# YOUR ASSIGNMENT:
Once the pictures are set aside, copy the data below exactly as it stands.

☆ ☆ ☆

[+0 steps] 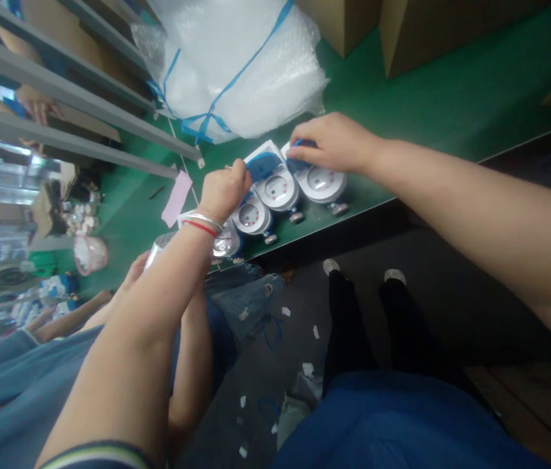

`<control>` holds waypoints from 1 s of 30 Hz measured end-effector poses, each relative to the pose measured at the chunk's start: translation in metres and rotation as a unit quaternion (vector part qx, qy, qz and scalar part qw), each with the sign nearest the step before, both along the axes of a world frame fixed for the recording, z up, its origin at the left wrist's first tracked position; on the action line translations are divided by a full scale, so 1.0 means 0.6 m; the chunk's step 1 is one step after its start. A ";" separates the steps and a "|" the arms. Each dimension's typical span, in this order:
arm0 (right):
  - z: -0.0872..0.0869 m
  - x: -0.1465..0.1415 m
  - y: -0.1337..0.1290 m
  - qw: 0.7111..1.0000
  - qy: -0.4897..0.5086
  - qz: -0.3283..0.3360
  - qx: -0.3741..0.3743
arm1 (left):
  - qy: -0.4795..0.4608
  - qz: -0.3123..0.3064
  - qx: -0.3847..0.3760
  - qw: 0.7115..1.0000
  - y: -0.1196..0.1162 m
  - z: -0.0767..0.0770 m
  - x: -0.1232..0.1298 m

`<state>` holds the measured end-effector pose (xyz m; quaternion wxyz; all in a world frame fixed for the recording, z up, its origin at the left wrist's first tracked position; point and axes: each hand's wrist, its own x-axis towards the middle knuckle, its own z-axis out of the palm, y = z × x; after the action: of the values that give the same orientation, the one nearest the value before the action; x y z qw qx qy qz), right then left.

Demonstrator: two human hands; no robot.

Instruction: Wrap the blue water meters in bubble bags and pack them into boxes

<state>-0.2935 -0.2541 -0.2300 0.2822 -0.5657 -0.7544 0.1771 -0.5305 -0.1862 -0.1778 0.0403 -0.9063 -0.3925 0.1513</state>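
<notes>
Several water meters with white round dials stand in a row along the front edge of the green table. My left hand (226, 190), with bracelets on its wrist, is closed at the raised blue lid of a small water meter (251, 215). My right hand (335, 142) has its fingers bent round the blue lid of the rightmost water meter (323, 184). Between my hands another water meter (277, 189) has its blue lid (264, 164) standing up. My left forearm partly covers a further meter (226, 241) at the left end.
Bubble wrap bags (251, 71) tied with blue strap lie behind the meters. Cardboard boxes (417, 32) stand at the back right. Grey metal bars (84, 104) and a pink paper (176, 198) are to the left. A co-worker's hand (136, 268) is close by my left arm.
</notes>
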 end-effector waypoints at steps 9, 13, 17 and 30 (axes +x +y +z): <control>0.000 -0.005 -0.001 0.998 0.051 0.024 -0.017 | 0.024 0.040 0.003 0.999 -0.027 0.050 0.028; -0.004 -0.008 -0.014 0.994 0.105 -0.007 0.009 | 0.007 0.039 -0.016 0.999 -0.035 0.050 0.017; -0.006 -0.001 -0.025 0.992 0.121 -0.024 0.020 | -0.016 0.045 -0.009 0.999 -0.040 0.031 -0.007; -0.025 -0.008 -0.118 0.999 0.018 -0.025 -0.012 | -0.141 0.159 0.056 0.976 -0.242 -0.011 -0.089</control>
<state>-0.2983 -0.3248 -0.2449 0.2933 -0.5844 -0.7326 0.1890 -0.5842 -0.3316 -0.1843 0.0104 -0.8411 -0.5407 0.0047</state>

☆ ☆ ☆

# WRITTEN RESPONSE:
[+0 steps] 

`<control>` holds waypoints from 1 s of 30 Hz measured end-effector poses, each relative to the pose measured at the chunk's start: translation in metres and rotation as a unit quaternion (vector part qx, qy, qz and scalar part qw), each with the sign nearest the step before, both along the axes of a world frame fixed for the recording, z up, its origin at the left wrist's first tracked position; on the action line translations are divided by a full scale, so 1.0 means 0.6 m; the chunk's step 1 is one step after its start. A ";" separates the steps and a "|" the arms. Each dimension's typical span, in this order:
arm0 (right):
  - z: -0.0872..0.0869 m
  - x: -0.1465..0.1415 m
  - y: -0.1337..0.1290 m
  - qw: 0.7111..1.0000
  - qy: -0.4897..0.5086
  - qz: -0.3283..0.3360
  - qx: -0.3741..0.3743
arm1 (left):
  - qy: -0.4795..0.4608
  - qz: -0.3123..0.3064
  - qx: -0.3847..0.3760
  - qw: 0.7115..1.0000
  - y: -0.1196..0.1162 m
  - z: -0.0767..0.0770 m
  - x: -0.1232..0.1298 m

`<state>` holds the measured end-effector pose (xyz m; quaternion wxyz; all in a world frame fixed for the recording, z up, its origin at the left wrist's first tracked position; point and axes: each hand's wrist, its own x-axis towards the middle knuckle, its own z-axis out of the palm, y = z × x; after the action: of the values that give the same orientation, the one nearest the value before the action; x y z qw qx qy qz), right then left.

Demonstrator: two human hands; no robot.

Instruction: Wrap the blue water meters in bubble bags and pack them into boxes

<state>-0.2935 -0.2541 -0.2300 0.2822 -0.5657 -0.7544 0.1771 -0.5305 -0.1862 -0.1778 0.0403 -0.9063 -0.3925 0.1513</state>
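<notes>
Several water meters with white round dials stand in a row along the front edge of the green table. My left hand (226, 190), with bracelets on its wrist, is closed at the raised blue lid of a small water meter (251, 215). My right hand (335, 142) has its fingers bent round the blue lid of the rightmost water meter (323, 184). Between my hands another water meter (277, 189) has its blue lid (264, 164) standing up. My left forearm partly covers a further meter (226, 241) at the left end.
Bubble wrap bags (251, 71) tied with blue strap lie behind the meters. Cardboard boxes (417, 32) stand at the back right. Grey metal bars (84, 104) and a pink paper (176, 198) are to the left. A co-worker's hand (136, 268) is close by my left arm.
</notes>
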 end-effector waypoints at steps 9, 13, 17 and 30 (axes +x +y +z): <control>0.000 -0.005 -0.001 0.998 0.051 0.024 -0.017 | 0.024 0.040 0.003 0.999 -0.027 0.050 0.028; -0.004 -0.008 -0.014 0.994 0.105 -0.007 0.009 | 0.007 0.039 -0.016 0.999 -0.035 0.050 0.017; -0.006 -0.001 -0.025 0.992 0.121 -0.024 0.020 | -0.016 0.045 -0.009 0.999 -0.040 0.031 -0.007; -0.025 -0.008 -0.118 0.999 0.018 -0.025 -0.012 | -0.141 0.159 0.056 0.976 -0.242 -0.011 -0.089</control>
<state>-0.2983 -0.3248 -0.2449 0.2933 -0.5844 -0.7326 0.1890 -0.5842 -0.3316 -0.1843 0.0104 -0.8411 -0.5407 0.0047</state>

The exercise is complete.